What is the cost efficiency of G7e instances compared to G6e for generative AI inference?

G7e instances offer significantly improved cost efficiency for generative AI inference compared to G6e instances. Benchmarks deploying Qwen3-32B showed that G7e achieved $0.79 per million output tokens at production concurrency (C=32). This represents a remarkable 2.6x cost reduction compared to G6e’s $2.06 per million output tokens for a similar workload.
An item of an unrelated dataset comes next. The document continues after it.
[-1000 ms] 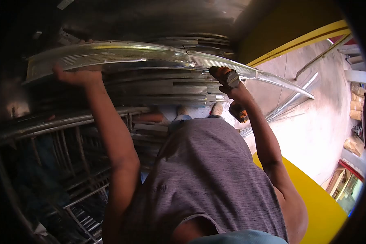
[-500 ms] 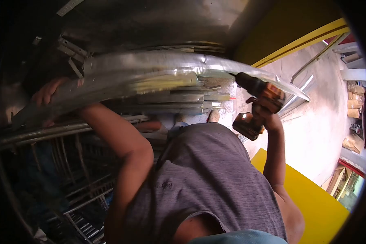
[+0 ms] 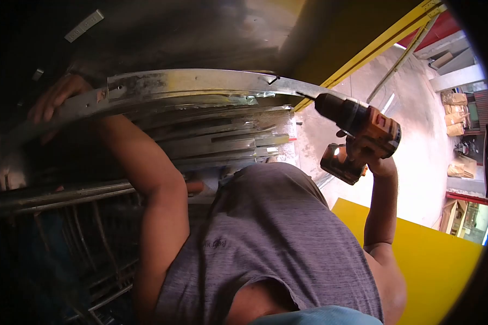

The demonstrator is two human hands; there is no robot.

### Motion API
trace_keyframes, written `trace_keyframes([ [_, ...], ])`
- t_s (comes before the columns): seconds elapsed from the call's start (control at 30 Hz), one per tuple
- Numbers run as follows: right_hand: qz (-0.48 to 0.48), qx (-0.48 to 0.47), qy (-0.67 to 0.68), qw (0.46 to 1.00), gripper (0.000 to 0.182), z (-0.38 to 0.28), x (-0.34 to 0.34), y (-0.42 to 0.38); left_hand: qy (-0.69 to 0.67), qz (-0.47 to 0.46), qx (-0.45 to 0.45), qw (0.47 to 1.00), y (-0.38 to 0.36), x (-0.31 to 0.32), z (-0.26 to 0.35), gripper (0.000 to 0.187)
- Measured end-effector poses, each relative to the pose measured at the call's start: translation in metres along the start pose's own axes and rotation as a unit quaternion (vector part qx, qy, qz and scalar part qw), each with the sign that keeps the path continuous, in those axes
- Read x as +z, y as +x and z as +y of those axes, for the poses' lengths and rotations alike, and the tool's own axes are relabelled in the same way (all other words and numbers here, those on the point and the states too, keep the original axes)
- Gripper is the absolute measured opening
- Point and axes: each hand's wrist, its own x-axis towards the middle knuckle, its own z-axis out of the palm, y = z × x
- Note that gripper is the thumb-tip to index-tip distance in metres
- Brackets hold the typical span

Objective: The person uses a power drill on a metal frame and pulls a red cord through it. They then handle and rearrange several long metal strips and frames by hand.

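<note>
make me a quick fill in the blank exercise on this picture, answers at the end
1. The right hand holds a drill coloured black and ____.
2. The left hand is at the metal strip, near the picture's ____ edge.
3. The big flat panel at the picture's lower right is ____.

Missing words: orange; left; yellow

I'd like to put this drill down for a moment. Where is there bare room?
The pale floor looks bare between the drill in the right hand and the brown bundles. Crowded: between the long metal strip and the shirt, where more strips lie stacked, and around the metal rack at left.
</note>
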Motion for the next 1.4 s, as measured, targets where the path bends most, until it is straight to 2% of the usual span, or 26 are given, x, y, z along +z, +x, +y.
trace_keyframes([
  [0.1, -0.006, -0.007, -0.004, 1.000, 0.040, -0.026, 0.010, -0.001, 0.101, 0.079, -0.048, 0.991, -0.043, -0.016, 0.044, 0.049],
  [0.17, 0.054, -0.006, -0.091, 0.994, 0.035, -0.040, 0.025, 0.005, 0.420, 0.065, 0.010, 0.905, -0.043, -0.015, 0.036, 0.053],
  [0.2, 0.051, -0.112, -0.179, 0.976, 0.032, -0.045, 0.038, 0.013, 0.312, -0.027, -0.057, 0.948, -0.059, -0.035, 0.067, 0.056],
  [0.23, 0.047, -0.111, -0.180, 0.976, 0.032, -0.040, 0.042, 0.020, 0.206, -0.102, -0.142, 0.963, -0.075, -0.054, 0.098, 0.059],
  [0.27, 0.052, -0.131, -0.305, 0.942, 0.033, -0.031, 0.044, 0.027, 0.200, -0.012, -0.036, 0.979, -0.087, -0.036, 0.073, 0.062],
  [0.3, 0.054, -0.151, -0.426, 0.890, 0.035, -0.026, 0.048, 0.033, 0.169, 0.006, -0.003, 0.986, -0.093, -0.021, 0.059, 0.064],
  [0.33, 0.097, 0.021, -0.316, 0.944, 0.035, -0.037, 0.066, 0.039, 0.138, 0.022, 0.031, 0.990, -0.099, -0.005, 0.045, 0.066],
  [0.37, 0.086, 0.016, -0.318, 0.944, 0.035, -0.036, 0.075, 0.045, 0.109, 0.035, 0.065, 0.991, -0.104, 0.011, 0.031, 0.068],
  [0.4, 0.098, -0.001, -0.296, 0.950, 0.035, -0.033, 0.083, 0.052, 0.294, 0.162, 0.091, 0.938, -0.120, 0.021, 0.036, 0.069],
  [0.43, 0.106, -0.019, -0.272, 0.956, 0.036, -0.029, 0.090, 0.058, 0.465, 0.283, 0.114, 0.831, -0.131, 0.033, 0.040, 0.071],
  [0.47, 0.100, 0.049, -0.235, 0.966, 0.046, -0.026, 0.093, 0.063, 0.598, 0.377, 0.190, 0.681, -0.139, 0.035, 0.045, 0.074],
  [0.53, 0.066, 0.038, -0.243, 0.967, 0.053, -0.018, 0.098, 0.071, 0.375, 0.372, 0.135, 0.839, -0.156, 0.041, 0.056, 0.072],
  [0.57, 0.057, 0.032, -0.250, 0.966, 0.060, -0.013, 0.102, 0.074, 0.324, 0.364, 0.141, 0.862, -0.155, 0.047, 0.044, 0.071],
  [0.6, 0.055, 0.082, -0.211, 0.973, 0.049, -0.008, 0.107, 0.075, 0.336, 0.425, 0.218, 0.812, -0.146, 0.054, 0.024, 0.070],
  [0.63, 0.020, 0.055, -0.245, 0.968, 0.053, -0.003, 0.113, 0.076, 0.317, 0.422, 0.167, 0.833, -0.185, 0.038, 0.046, 0.069],
  [0.67, -0.003, 0.044, -0.273, 0.961, 0.053, -0.004, 0.119, 0.080, 0.433, 0.566, 0.206, 0.671, -0.165, 0.052, 0.007, 0.066],
  [0.7, -0.029, 0.045, -0.232, 0.971, 0.056, -0.006, 0.131, 0.080, 0.385, 0.564, 0.155, 0.714, -0.186, 0.039, 0.012, 0.063],
  [0.77, -0.065, -0.004, -0.171, 0.983, 0.067, -0.011, 0.150, 0.083, 0.419, 0.662, 0.147, 0.604, -0.186, 0.042, -0.008, 0.063],
  [0.87, -0.146, -0.010, -0.114, 0.983, 0.054, -0.006, 0.157, 0.086, 0.519, 0.616, 0.230, 0.547, -0.255, 0.031, 0.008, 0.069],
  [0.93, -0.193, 0.014, -0.087, 0.977, 0.035, -0.016, 0.170, 0.092, 0.510, 0.659, 0.249, 0.493, -0.282, 0.040, 0.005, 0.075],
  [1.07, -0.311, 0.036, -0.089, 0.945, 0.032, -0.027, 0.180, 0.117, 0.502, 0.698, 0.280, 0.427, -0.289, 0.079, -0.017, 0.070],
  [1.13, -0.386, -0.043, -0.149, 0.909, 0.034, -0.028, 0.196, 0.129, 0.607, 0.695, 0.277, 0.268, -0.294, 0.088, -0.019, 0.069],
  [1.17, -0.400, -0.047, -0.149, 0.903, 0.034, -0.035, 0.209, 0.133, 0.611, 0.697, 0.286, 0.243, -0.298, 0.087, -0.019, 0.069],
  [1.27, -0.507, -0.068, -0.186, 0.839, 0.045, -0.054, 0.280, 0.118, 0.604, 0.733, 0.201, 0.238, -0.323, 0.077, -0.015, 0.060],
  [1.33, -0.573, -0.087, -0.171, 0.797, 0.052, -0.053, 0.336, 0.110, 0.614, 0.699, 0.162, 0.329, -0.325, 0.085, -0.016, 0.055],
  [1.4, -0.620, -0.155, -0.176, 0.748, 0.054, -0.057, 0.397, 0.090, 0.593, 0.729, 0.117, 0.322, -0.357, 0.063, -0.002, 0.058],
])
This cost saving is primarily driven by G7e’s substantially lower hourly rate (e.g., $4.20/hr for ml.g7e.2xlarge vs. $13.12/hr for ml.g6e.12xlarge) combined with its ability to maintain consistent and high throughput under load, making it a more economical choice for large-scale deployments.

What are the memory capacities for deploying LLMs on single and multi-GPU G7e instances?
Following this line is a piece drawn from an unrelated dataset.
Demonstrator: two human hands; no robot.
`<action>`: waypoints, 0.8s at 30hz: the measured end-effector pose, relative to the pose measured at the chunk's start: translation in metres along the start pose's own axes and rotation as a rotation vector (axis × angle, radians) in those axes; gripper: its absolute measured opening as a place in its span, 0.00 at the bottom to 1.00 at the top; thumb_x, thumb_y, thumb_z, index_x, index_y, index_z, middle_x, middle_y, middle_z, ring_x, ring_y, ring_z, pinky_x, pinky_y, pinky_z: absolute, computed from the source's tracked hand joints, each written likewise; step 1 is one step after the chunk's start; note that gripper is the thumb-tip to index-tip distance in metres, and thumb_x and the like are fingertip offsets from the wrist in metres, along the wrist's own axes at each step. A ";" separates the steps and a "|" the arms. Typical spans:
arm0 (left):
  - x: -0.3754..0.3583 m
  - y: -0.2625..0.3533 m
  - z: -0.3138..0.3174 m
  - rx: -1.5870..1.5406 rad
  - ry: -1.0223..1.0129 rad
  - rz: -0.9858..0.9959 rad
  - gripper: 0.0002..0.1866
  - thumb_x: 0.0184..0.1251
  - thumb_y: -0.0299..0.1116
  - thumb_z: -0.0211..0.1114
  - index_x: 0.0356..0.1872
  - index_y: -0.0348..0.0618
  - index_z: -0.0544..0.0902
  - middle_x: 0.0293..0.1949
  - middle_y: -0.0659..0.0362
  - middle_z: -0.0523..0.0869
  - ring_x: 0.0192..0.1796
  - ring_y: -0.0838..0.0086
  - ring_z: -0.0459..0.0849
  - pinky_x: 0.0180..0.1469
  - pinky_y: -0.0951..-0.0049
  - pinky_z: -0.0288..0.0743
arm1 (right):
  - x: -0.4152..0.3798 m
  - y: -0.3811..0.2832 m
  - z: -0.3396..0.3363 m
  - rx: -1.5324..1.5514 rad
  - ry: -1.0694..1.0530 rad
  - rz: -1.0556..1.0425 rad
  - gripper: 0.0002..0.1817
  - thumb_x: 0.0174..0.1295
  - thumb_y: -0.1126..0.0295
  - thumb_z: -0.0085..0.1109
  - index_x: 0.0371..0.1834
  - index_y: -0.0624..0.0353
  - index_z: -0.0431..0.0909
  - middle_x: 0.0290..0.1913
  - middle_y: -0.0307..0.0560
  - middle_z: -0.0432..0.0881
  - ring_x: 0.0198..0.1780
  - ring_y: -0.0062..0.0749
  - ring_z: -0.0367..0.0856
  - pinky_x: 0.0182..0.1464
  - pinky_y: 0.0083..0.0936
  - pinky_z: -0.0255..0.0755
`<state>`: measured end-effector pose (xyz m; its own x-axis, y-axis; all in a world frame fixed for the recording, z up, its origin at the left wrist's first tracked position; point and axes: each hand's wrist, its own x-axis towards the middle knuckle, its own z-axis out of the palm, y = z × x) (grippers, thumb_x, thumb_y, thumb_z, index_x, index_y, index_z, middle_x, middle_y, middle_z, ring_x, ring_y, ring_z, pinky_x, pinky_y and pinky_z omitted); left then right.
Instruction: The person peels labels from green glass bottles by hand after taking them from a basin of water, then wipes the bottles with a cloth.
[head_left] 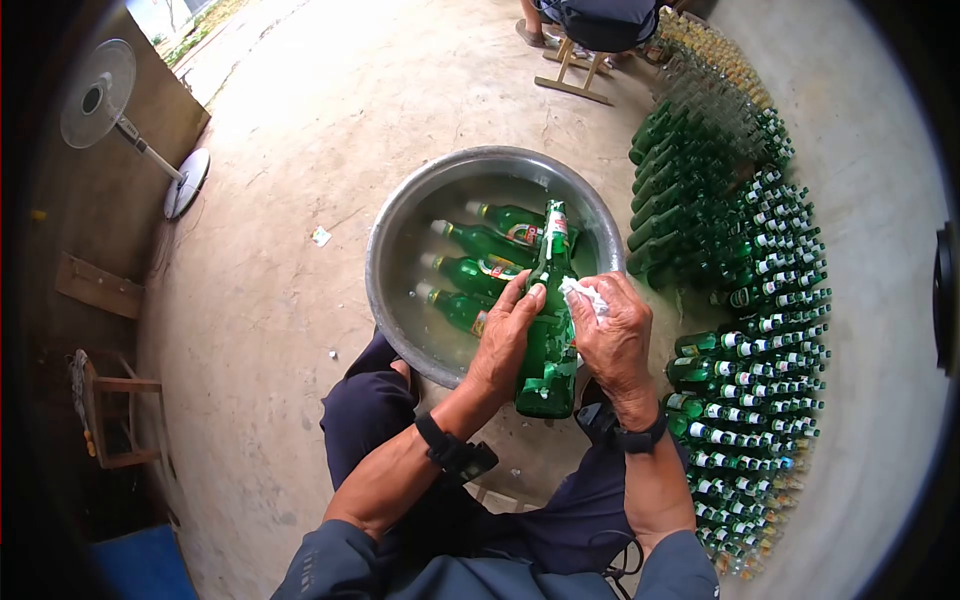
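Observation:
A green glass bottle is held over the near right part of a round metal basin, its neck pointing away from me. Scraps of label cling to its lower body. My left hand grips the bottle from its left side, thumb on top. My right hand is on the bottle's right side, its fingers closed on a crumpled white scrap. Several green bottles, one of them this labelled bottle, lie in the cloudy water of the basin.
Many green bottles stand and lie in rows along the right wall. A standing fan is at the upper left, a wooden stool at the lower left. Another person's leg shows by a wooden seat at the top.

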<state>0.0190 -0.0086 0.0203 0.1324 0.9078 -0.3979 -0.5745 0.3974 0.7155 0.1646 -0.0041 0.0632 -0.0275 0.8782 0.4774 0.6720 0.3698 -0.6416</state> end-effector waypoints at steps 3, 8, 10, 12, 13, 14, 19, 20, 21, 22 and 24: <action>0.012 -0.006 -0.012 0.028 -0.005 0.073 0.29 0.79 0.42 0.65 0.73 0.37 0.73 0.50 0.64 0.84 0.47 0.84 0.80 0.49 0.79 0.76 | -0.003 -0.006 0.000 0.074 -0.067 -0.070 0.09 0.56 0.80 0.69 0.40 0.62 0.82 0.36 0.52 0.83 0.36 0.53 0.85 0.38 0.40 0.79; 0.012 -0.007 -0.023 -0.006 -0.043 0.080 0.27 0.79 0.41 0.64 0.71 0.38 0.74 0.48 0.66 0.83 0.48 0.84 0.79 0.50 0.79 0.75 | -0.012 -0.022 -0.006 0.040 -0.216 -0.150 0.11 0.51 0.80 0.69 0.38 0.60 0.83 0.34 0.48 0.81 0.37 0.50 0.84 0.39 0.42 0.78; 0.010 -0.005 -0.022 0.019 -0.055 0.093 0.25 0.80 0.40 0.64 0.70 0.39 0.75 0.46 0.66 0.83 0.47 0.84 0.79 0.50 0.80 0.74 | -0.013 -0.028 -0.012 0.089 -0.373 -0.180 0.09 0.52 0.79 0.69 0.37 0.59 0.83 0.34 0.48 0.81 0.37 0.49 0.84 0.38 0.42 0.78; 0.012 -0.002 -0.023 0.023 -0.037 0.105 0.22 0.80 0.39 0.64 0.69 0.42 0.77 0.46 0.67 0.83 0.45 0.85 0.79 0.48 0.80 0.75 | -0.015 -0.028 -0.006 0.068 -0.366 -0.173 0.08 0.54 0.78 0.70 0.37 0.60 0.84 0.35 0.49 0.82 0.37 0.50 0.85 0.39 0.42 0.79; 0.011 -0.002 -0.021 -0.027 -0.040 0.090 0.23 0.80 0.39 0.64 0.69 0.42 0.77 0.46 0.66 0.84 0.45 0.85 0.80 0.47 0.80 0.76 | -0.015 -0.023 0.000 0.072 -0.276 -0.099 0.08 0.55 0.78 0.69 0.37 0.60 0.84 0.35 0.50 0.82 0.37 0.50 0.85 0.39 0.42 0.79; 0.010 -0.001 -0.019 -0.079 -0.044 0.077 0.23 0.80 0.39 0.64 0.69 0.42 0.76 0.47 0.66 0.84 0.44 0.84 0.81 0.47 0.79 0.77 | -0.012 -0.018 0.003 0.073 -0.186 -0.028 0.07 0.56 0.78 0.69 0.38 0.60 0.84 0.35 0.50 0.83 0.37 0.51 0.85 0.39 0.42 0.78; 0.006 0.000 -0.014 -0.026 -0.065 0.062 0.26 0.80 0.40 0.64 0.72 0.39 0.73 0.49 0.63 0.84 0.47 0.83 0.81 0.49 0.78 0.78 | -0.001 -0.008 0.009 0.021 -0.091 -0.035 0.07 0.57 0.79 0.68 0.39 0.62 0.83 0.36 0.52 0.82 0.37 0.53 0.85 0.40 0.42 0.78; 0.009 -0.004 -0.018 -0.026 -0.064 0.059 0.26 0.80 0.40 0.64 0.72 0.39 0.73 0.49 0.63 0.84 0.47 0.83 0.81 0.49 0.78 0.78 | -0.002 -0.008 0.007 0.020 -0.093 -0.033 0.07 0.57 0.79 0.68 0.39 0.62 0.83 0.36 0.52 0.82 0.37 0.53 0.85 0.40 0.42 0.78; 0.012 -0.006 -0.021 -0.039 -0.064 0.054 0.27 0.80 0.40 0.64 0.72 0.38 0.73 0.49 0.63 0.84 0.48 0.83 0.81 0.49 0.78 0.78 | -0.003 -0.008 0.005 0.048 -0.143 -0.058 0.08 0.55 0.79 0.68 0.39 0.62 0.82 0.36 0.52 0.82 0.37 0.53 0.84 0.40 0.42 0.78; 0.015 -0.007 -0.023 -0.051 -0.064 0.054 0.27 0.80 0.40 0.64 0.73 0.38 0.72 0.50 0.63 0.84 0.49 0.82 0.81 0.50 0.78 0.77 | -0.005 -0.010 0.003 0.078 -0.192 -0.087 0.09 0.54 0.79 0.68 0.38 0.61 0.82 0.36 0.52 0.82 0.37 0.53 0.84 0.40 0.42 0.78; 0.015 -0.005 -0.026 -0.036 -0.049 0.072 0.27 0.80 0.40 0.64 0.73 0.38 0.72 0.50 0.63 0.84 0.49 0.83 0.81 0.50 0.78 0.77 | -0.011 -0.018 0.004 0.076 -0.223 -0.128 0.10 0.52 0.79 0.68 0.38 0.61 0.82 0.36 0.51 0.81 0.38 0.52 0.84 0.39 0.43 0.78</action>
<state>0.0034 -0.0002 -0.0044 0.1285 0.9397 -0.3170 -0.6127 0.3266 0.7197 0.1498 -0.0189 0.0673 -0.2762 0.8650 0.4188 0.5953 0.4961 -0.6321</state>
G7e instances offer substantial memory capacities for deploying large language models (LLMs). A single-node GPU, specifically a G7e.2xlarge instance, can effectively host foundation models with up to 35 billion parameters in FP16 precision. For larger models, scaling across multiple GPUs within a single instance dramatically increases capacity: a 4-GPU node (G7e.24xlarge) can deploy models up to 150 billion parameters, while an 8-GPU node (G7e.48xlarge) can handle models as large as 300 billion parameters. This impressive scalability provides organizations with the flexibility to deploy a wide range of LLMs without the complexities of multi-instance distributed setups.

What are the prerequisites for deploying solutions using G7e instances on Amazon SageMaker AI?
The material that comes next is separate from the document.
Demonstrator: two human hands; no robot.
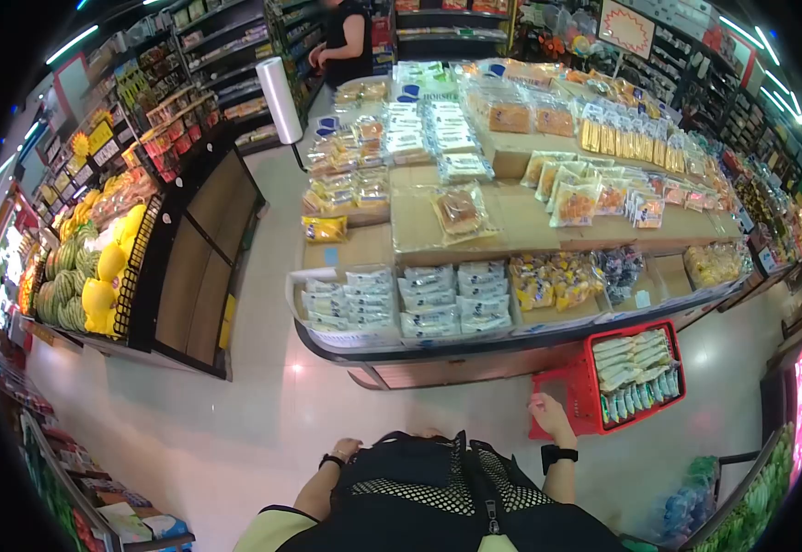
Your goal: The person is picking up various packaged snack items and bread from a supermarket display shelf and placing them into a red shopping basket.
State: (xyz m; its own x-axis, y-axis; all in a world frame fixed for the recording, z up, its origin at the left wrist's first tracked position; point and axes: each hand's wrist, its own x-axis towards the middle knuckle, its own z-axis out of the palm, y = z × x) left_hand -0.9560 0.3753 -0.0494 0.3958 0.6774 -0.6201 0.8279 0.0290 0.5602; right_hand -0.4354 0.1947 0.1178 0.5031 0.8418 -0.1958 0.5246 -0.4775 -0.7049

To deploy generative AI solutions using G7e instances on Amazon SageMaker AI, several prerequisites must be met. You need an active AWS account to host your resources and an AWS Identity and Access Management (IAM) role configured with appropriate permissions to access Amazon SageMaker AI services. For development and deployment, access to Amazon SageMaker Studio or a SageMaker notebook instance is recommended, though other interactive development environments like PyCharm or Visual Studio Code are also viable. Crucially, you must request a quota for at least one `ml.g7e.2xlarge` instance (or a larger G7e instance type) for Amazon SageMaker AI endpoint usage through the AWS Service Quotas console, as these are new and specialized instance types.